These forward-looking statements are based on the current plans and expectations of our management and are subject to certain risks and uncertainties that could cause actual results to differ materially from historical results or those anticipated. These factors include, but are not limited to: the size of our indebtedness, our indebtedness' effect on our business, the adverse effect of government regulation and other matters affecting the gaming industry, increased operating costs of our properties, increased competition in the gaming industry, adverse effects of economic downturns and terrorism, our failure to make necessary capital expenditures, increased costs associated with our growth strategy, the loss of key personnel, risks associated with geographical market concentration, our failure to satisfy our working capital needs from operations or our indebtedness, our inability to raise additional money, our dependence on water, energy and technology services, adverse effects of increasing energy costs, and the availability of and costs associated with potential sources of financing.
You should also read, among other things, the risks and uncertainties described in the section entitled Risk Factors in Item 1A of our annual report on Form 10-K, filed with the SEC on March 22, 2010 (SEC File No. 000-52975).

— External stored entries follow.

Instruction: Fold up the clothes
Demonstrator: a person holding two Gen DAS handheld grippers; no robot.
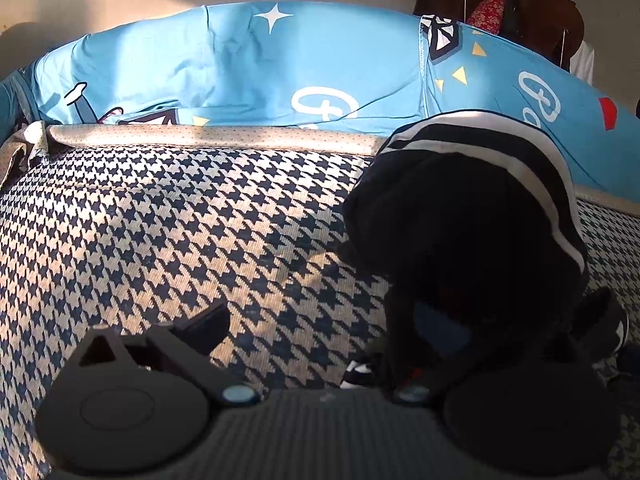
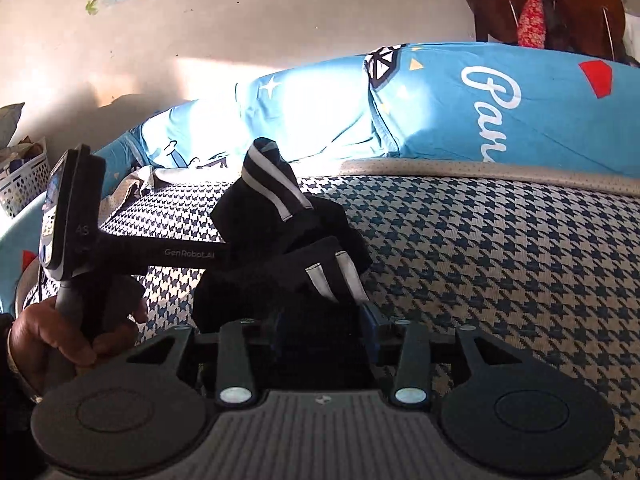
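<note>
A black garment with white stripes is bunched up above the houndstooth bed cover. In the left wrist view it drapes over my left gripper's right finger. The left finger stands far off to the side over bare cover, so this gripper is open. In the right wrist view my right gripper has black cloth pinched between its blue pads. The left gripper's body, held by a hand, reaches into the bundle from the left.
A blue printed quilt lies along the far side of the bed against a pale wall. A dark wooden chair with red cloth stands at the far right. A white basket sits at the left edge.
</note>
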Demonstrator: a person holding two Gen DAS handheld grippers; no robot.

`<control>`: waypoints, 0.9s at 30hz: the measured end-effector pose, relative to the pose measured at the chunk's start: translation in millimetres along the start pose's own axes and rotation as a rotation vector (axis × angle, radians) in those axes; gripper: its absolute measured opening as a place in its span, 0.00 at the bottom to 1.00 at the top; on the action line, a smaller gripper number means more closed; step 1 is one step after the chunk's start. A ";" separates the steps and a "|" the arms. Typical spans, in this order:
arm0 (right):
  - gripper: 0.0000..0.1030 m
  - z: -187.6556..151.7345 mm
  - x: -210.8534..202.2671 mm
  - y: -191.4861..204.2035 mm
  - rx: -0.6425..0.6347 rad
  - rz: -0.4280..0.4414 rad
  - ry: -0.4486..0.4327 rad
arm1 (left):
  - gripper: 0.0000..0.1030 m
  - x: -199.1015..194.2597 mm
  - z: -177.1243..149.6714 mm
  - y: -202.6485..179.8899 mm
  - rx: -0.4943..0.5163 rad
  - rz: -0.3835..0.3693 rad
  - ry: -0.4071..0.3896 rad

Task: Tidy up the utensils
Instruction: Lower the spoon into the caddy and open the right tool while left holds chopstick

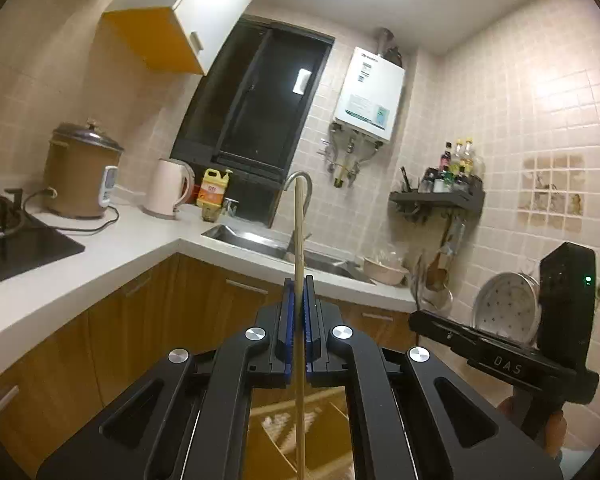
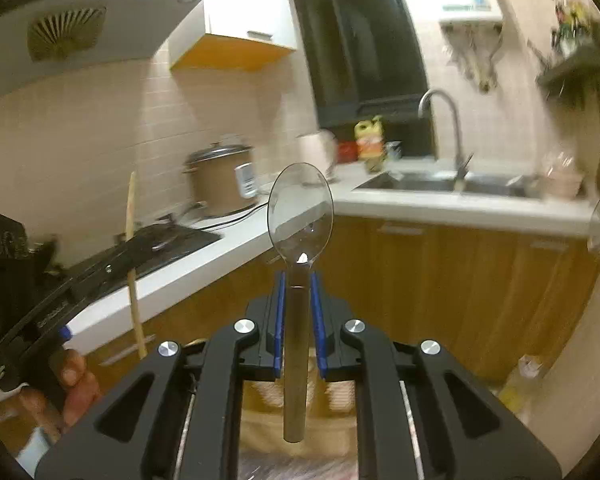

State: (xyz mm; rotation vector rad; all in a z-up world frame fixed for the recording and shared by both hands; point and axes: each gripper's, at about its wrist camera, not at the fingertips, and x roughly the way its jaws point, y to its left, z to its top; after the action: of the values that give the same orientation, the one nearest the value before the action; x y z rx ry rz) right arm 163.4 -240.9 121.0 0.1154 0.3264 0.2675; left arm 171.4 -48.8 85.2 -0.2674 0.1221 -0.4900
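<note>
My left gripper (image 1: 299, 284) is shut on a long wooden chopstick (image 1: 299, 232), held upright in the air in front of the counter. The same chopstick (image 2: 134, 272) shows at the left of the right wrist view beside the left gripper's body. My right gripper (image 2: 298, 280) is shut on a clear plastic spoon (image 2: 300, 220) by its grey handle, bowl pointing up, also held in the air. The right gripper's body (image 1: 540, 332) shows at the right of the left wrist view.
A white L-shaped counter (image 1: 112, 252) carries a brown rice cooker (image 1: 80, 172), a pink kettle (image 1: 168, 188), a yellow soap bottle (image 1: 214, 192), a stove (image 1: 8, 236) and a sink (image 1: 284, 248) with tap. A wall rack (image 1: 440, 196) holds bottles and hanging utensils. Wooden cabinets stand below.
</note>
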 end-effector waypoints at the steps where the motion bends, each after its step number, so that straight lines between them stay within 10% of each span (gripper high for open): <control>1: 0.10 -0.4 6.9 -1.1 -0.003 -0.005 0.001 | 0.02 1.0 4.8 4.6 0.004 0.010 -0.007; 7: 0.10 -18.6 42.4 -4.0 -0.054 -0.075 0.007 | 0.02 13.7 2.0 24.0 0.016 0.084 -0.050; 27: 0.10 -38.1 43.3 -16.5 -0.052 -0.067 0.036 | 0.02 21.3 27.4 22.9 0.041 -0.024 0.060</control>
State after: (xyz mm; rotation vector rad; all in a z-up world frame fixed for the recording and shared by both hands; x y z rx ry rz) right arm 194.2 -242.1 69.6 0.0483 0.3583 0.2120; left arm 205.2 -33.4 103.9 -0.2142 0.1677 -0.5240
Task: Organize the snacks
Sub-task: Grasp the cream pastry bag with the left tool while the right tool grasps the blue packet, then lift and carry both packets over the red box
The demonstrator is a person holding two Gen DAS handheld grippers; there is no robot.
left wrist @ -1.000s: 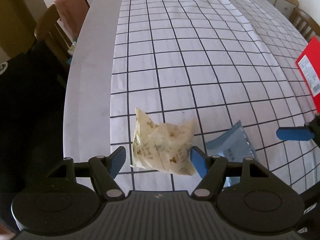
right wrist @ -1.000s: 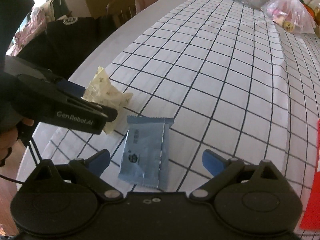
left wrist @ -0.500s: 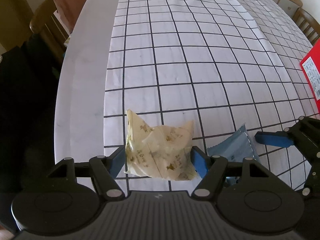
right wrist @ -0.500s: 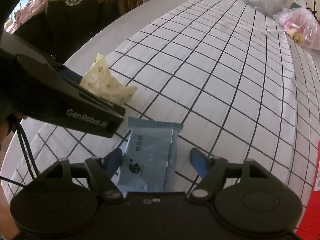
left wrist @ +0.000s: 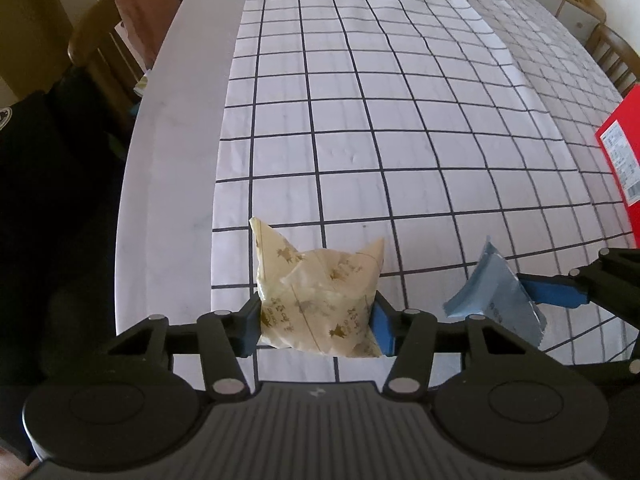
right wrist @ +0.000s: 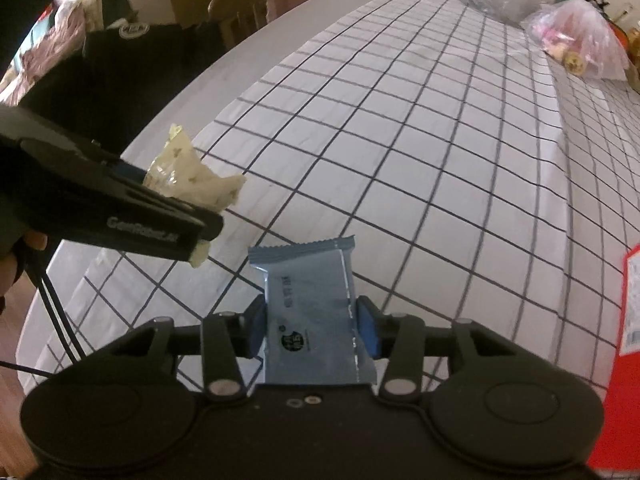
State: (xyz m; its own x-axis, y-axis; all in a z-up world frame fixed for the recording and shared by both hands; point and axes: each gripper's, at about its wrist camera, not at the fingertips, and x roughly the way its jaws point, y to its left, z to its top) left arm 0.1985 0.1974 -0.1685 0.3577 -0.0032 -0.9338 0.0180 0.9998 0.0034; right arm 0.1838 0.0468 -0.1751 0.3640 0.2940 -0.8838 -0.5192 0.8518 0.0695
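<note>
A cream snack bag point(left wrist: 320, 300) with a small gold print sits between the pads of my left gripper point(left wrist: 317, 324). Its jaws are closing and both pads press on the bag's sides, near the left edge of the checked tablecloth point(left wrist: 360, 120). In the right wrist view, my right gripper point(right wrist: 312, 328) is closing too. Its pads squeeze a flat blue snack packet point(right wrist: 308, 300), whose far end is tipped up off the cloth. The same blue packet point(left wrist: 488, 300) shows at the right of the left wrist view, and the cream bag point(right wrist: 188, 176) at the left of the right wrist view.
A red box point(left wrist: 624, 160) stands at the right edge of the table. Plastic bags point(right wrist: 576, 40) lie at the far end. A wooden chair with a pink cloth point(left wrist: 132, 28) and dark clothing stand beside the table's bare left rim point(left wrist: 168, 160).
Both pairs of jaws have narrowed from wide apart onto their packets. The blue packet lay flat on the cloth and now tilts up between the right pads.
</note>
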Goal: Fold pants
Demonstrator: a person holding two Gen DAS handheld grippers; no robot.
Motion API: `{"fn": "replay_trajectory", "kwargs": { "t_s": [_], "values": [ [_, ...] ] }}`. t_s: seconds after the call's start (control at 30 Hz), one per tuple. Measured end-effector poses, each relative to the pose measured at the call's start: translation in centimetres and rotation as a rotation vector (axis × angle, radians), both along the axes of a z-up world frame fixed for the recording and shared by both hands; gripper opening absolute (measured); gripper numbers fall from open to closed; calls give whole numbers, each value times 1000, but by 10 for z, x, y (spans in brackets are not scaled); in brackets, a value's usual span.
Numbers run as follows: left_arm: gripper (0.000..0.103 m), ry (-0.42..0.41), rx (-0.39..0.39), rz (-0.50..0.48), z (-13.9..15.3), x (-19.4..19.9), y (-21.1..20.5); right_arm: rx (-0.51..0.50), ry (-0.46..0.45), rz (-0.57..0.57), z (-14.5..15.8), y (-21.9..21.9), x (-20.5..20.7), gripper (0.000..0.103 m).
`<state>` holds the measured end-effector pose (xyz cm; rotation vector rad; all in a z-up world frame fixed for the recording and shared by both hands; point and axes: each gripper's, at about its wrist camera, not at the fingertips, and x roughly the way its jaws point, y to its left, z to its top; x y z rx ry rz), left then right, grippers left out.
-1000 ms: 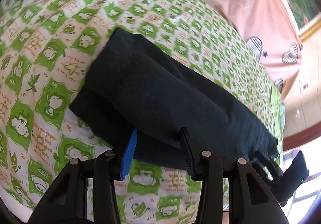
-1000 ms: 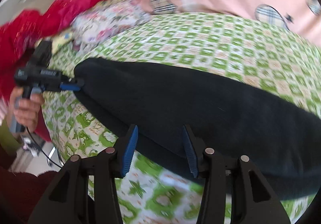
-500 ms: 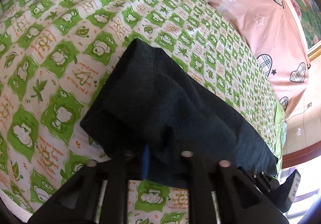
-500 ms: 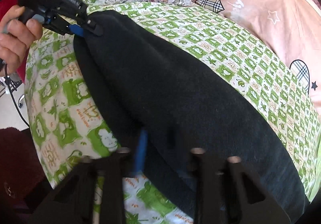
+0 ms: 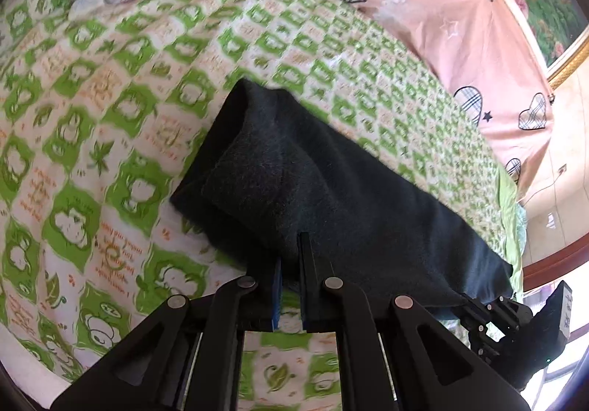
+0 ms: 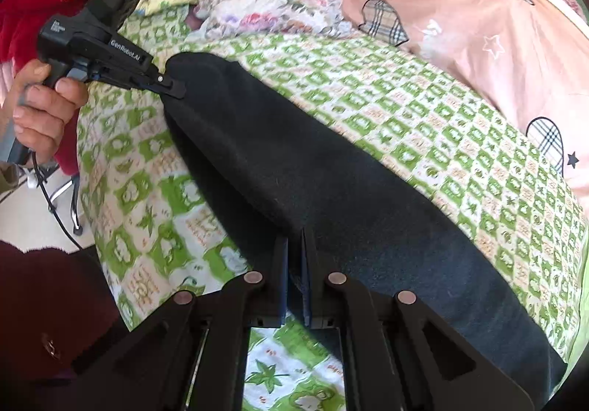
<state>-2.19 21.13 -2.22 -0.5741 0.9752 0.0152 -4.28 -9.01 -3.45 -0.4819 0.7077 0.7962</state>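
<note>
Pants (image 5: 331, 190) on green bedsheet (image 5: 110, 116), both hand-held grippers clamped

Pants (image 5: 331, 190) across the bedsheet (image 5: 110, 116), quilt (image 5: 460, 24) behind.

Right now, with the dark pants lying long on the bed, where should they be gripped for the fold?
Grip the near long edge of the pants from the bed's front side, one hold toward each end. The edge lies free on the green sheet. The left gripper and right gripper are already shut there.
</note>
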Motion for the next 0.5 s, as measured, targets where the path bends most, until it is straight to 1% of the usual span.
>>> {"fn": "replay_trajectory", "kwargs": {
  "t_s": [0.13, 0.2, 0.23, 0.3, 0.37, 0.43, 0.47, 0.5],
  "values": [
    [6, 11, -14, -1, -13, -2, 5, -18, 26, -2, -14, 3, 0, 7],
    [7, 15, -18, -2, -17, -2, 7, -8, 61, -12, -19, 2, 3, 7],
    [11, 15, -19, -1, -17, -3, 7, -2, 74, -16, -20, 1, 4, 7],
    [14, 13, -2, 6, -15, -4, 7, 21, 102, -24, -20, -1, 6, 11],
    [15, 9, 20, 7, -10, -6, 6, 50, 120, -28, -17, -4, 6, 16],
    [28, 12, 33, 14, -4, -9, 5, 73, 130, -31, -15, -8, 5, 18],
    [34, 12, 40, 18, -2, -10, 6, 94, 145, -39, -14, -11, 5, 19],
    [47, 19, 50, 25, 0, -11, 6, 113, 159, -45, -13, -14, 5, 19]
  ]
}}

We warn you that forward-looking statements are only predictions. Actual events or results may differ as a result of risks that we face. Forward-looking statements speak only as of the date they were made, and we undertake no obligation to update them.
The following discussion contains management’s discussion and analysis of financial condition and results of operations. Management’s discussion and analysis should be read in conjunction with “Item 1. Financial Statements” of this quarterly report on Form 10-Q and Management’s Discussion and Analysis of Financial Condition and Results of Operations presented in our annual report on Form 10-K for the year ended December 31, 2009.
Overview
We own and operate four gaming and entertainment properties in Clark County, Nevada. The four properties are the Stratosphere Casino Hotel & Tower, or the Stratosphere, which is located on the Las Vegas Strip and caters to visitors to Las Vegas, two off-Strip casinos, Arizona Charlie's Decatur and Arizona Charlie's Boulder, which cater primarily to residents of Las Vegas and the surrounding communities, and the Aquarius Casino Resort, in Laughlin, Nevada, or the Aquarius, which caters to visitors to Laughlin. The Stratosphere is one of the most recognized landmarks in Las Vegas, our two Arizona Charlie’s properties are well-known casinos in their respective marketplaces and the Aquarius has the largest hotel by number of rooms in Laughlin. Each of our properties offers customers a value-oriented experience by providing competitive odds in our casinos, quality rooms in our hotels, award-winning dining facilities and, at the Stratosphere and Aquarius, an offering of competitive value-oriented entertainment attractions. We believe the value we offer our patrons, together with a strong focus on customer service, will enable us to continue to attract customers to our properties.
Our operating results are greatly dependent on the volume of customers at our properties, which in turn affects the price we can charge for our non-gaming amenities. A substantial portion of our operating income is generated from our gaming operations, more specifically slot play. The majority of our revenue is cash based through customers wagering with cash or paying for non-gaming amenities with cash or credit card. Because our business is capital intensive, we rely heavily on the ability of our properties to generate operating cash flow to repay debt financing, fund maintenance capital expenditures and provide excess cash for future development.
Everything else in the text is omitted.